Hamilton changeait déjà de couleur. Son souffle s'amenuisait, ses pupilles disparurent sous ses paupières et le jeune homme se mit à trembler.
- Donne-lui kat, soupira Brad. Je ne veux pas qu'il clamse dans nos pattes !!"
Kat plaça l'inhalateur dans la main du jeune homme et l'aida à approcher l'aérosol près de sa bouche.
Le souffle libérateur résonna, libérant les bronches de l'étau qui empêchait l'air de pénétrer.
Hamilton retrouva des couleurs et son rythme cardiaque se calma. Il venait d'échapper à la mort, mais pour finalement se retrouver dans une situation à peine meilleure : prisonnier de deux malfrats de la pire espèce.
Il n'avait pas retrouvé assez de force pour parler mais il allait mieux.

"Bon, ma chérie maintenant que ton copain va mieux, tu vas nous obéir.

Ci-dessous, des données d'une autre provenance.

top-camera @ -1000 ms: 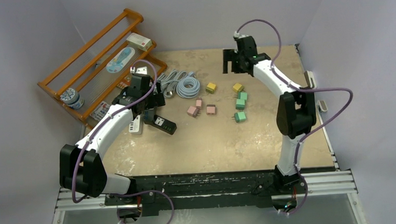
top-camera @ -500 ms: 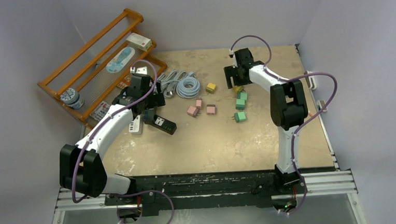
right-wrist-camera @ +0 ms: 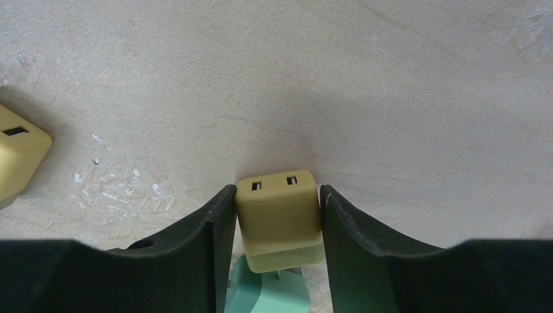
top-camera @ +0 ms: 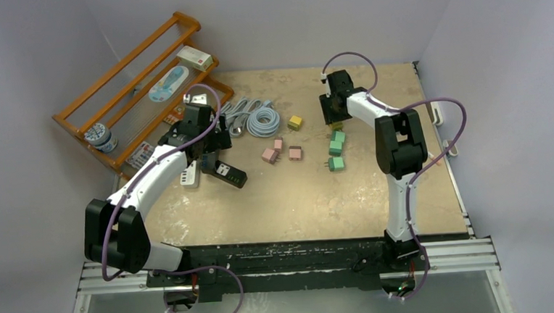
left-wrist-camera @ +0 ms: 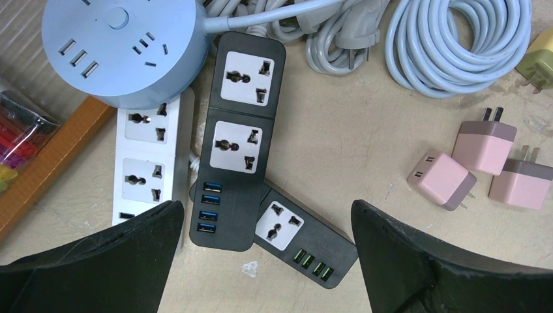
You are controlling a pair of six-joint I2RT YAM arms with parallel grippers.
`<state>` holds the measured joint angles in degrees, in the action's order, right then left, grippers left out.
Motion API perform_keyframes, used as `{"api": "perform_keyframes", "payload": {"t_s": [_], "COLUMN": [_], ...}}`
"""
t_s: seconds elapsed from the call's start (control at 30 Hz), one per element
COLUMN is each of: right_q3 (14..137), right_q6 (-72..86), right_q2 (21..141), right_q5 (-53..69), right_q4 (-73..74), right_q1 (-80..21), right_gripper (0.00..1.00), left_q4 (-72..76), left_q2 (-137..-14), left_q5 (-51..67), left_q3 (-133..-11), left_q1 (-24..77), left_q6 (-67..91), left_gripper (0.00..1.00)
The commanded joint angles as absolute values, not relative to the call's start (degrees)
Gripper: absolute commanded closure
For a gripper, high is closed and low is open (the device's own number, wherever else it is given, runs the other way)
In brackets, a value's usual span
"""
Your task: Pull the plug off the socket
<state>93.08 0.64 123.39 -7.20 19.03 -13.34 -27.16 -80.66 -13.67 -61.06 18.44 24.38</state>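
Note:
My right gripper (right-wrist-camera: pixel 277 202) is shut on a yellow cube plug (right-wrist-camera: pixel 279 218), one finger pressed to each side, low over the table at the back right (top-camera: pixel 332 115). The plug's prongs point toward a green plug (right-wrist-camera: pixel 261 297) beneath it. My left gripper (left-wrist-camera: pixel 264 215) hangs wide open above two overlapping black socket strips (left-wrist-camera: pixel 238 140) (left-wrist-camera: pixel 306 244), holding nothing. A white socket strip (left-wrist-camera: pixel 147 156) lies beside them and a round blue socket hub (left-wrist-camera: pixel 120 45) rests on its end. No plug sits in the sockets that show.
Pink plugs (left-wrist-camera: pixel 443 179) lie right of the strips, with coiled grey-blue cables (top-camera: pixel 261 120) behind. Another yellow plug (top-camera: pixel 295 122) and green plugs (top-camera: pixel 336 163) lie mid-table. A wooden rack (top-camera: pixel 139 85) stands along the left edge.
The right arm swung down and toward the table's middle, and its jaws went from open to closed on the yellow plug. The left arm stayed in place, open.

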Motion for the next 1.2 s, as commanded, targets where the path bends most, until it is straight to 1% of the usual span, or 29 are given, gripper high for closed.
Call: {"api": "perform_keyframes", "payload": {"t_s": [0.0,0.37,0.5,0.6,0.63,0.73,0.83,0.93,1.0,1.07,1.17], "right_q3": [96.3,101.8,101.8,101.7,101.8,102.6,103.7,101.9,99.1,96.7,94.4], "right_q6": [1.1,10.5,12.5,12.9,12.8,12.4,11.4,7.8,5.9,5.6,6.5], "right_q2": [123.0,124.6,124.8,124.9,124.8,124.6,123.4,117.5,112.6,108.1,102.8], "right_q5": [-8.5,-4.4,-3.7,-4.3,-4.0,-2.6,0.5,4.6,5.8,4.4,2.5], "right_q4": [16.7,15.3,15.6,15.6,15.7,15.7,16.1,11.0,5.8,2.1,1.0], "right_q1": [-13.8,-20.0,-20.5,-20.5,-20.5,-20.5,-20.4,-20.3,-20.3,-20.2,-19.3], "right_gripper": [0.53,0.54,0.51,0.45,0.41,0.23,0.15,0.08,0.01,0.01,0.01], "left_q4": [-26.0,-26.0,-26.0,-26.0,-26.0,-25.9,-25.9,-24.9,-23.2,-19.3,-14.0], "left_q2": [-80.6,-80.8,-80.8,-80.8,-80.8,-80.8,-80.3,-78.9,-76.6,-72.0,-64.6], "left_q5": [-13.9,-13.8,-13.7,-13.6,-13.5,-13.4,-14.2,-14.6,-13.1,-9.4,-12.0], "left_q3": [-61.5,-61.5,-61.5,-61.6,-61.6,-61.7,-62.0,-62.0,-61.9,-61.1,-60.6], "left_q1": [18.2,18.1,18.1,18.1,18.1,18.2,18.1,18.1,18.2,18.2,18.4], "left_q6": [23.4,23.8,23.8,23.8,23.8,23.9,24.1,23.9,23.0,21.1,20.4], "left_gripper": [0.00,0.00,0.00,0.00,0.00,0.00,0.00,0.00,0.00,0.00,0.00]}}
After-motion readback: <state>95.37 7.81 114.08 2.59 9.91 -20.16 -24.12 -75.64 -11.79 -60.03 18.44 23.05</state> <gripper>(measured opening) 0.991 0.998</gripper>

Tu vas ... aller tout droit (il joignit le geste à la parole en faisant un moulinet de la main) et puis on va ensuite vous déposer pas loin de la civilisation. Nous on garde la caisse. De toutes façons, vu l'état, tu ne perds rien.
Fanny ne réagit pas.
- Roule j'te dis !!
La jeune femme sursauta puis bourra du regard le dénommé Brad.
Intérieurement elle se mit à maudire Billy qui l'avait plongée dans ses sales draps pour une bien mauvaise blague.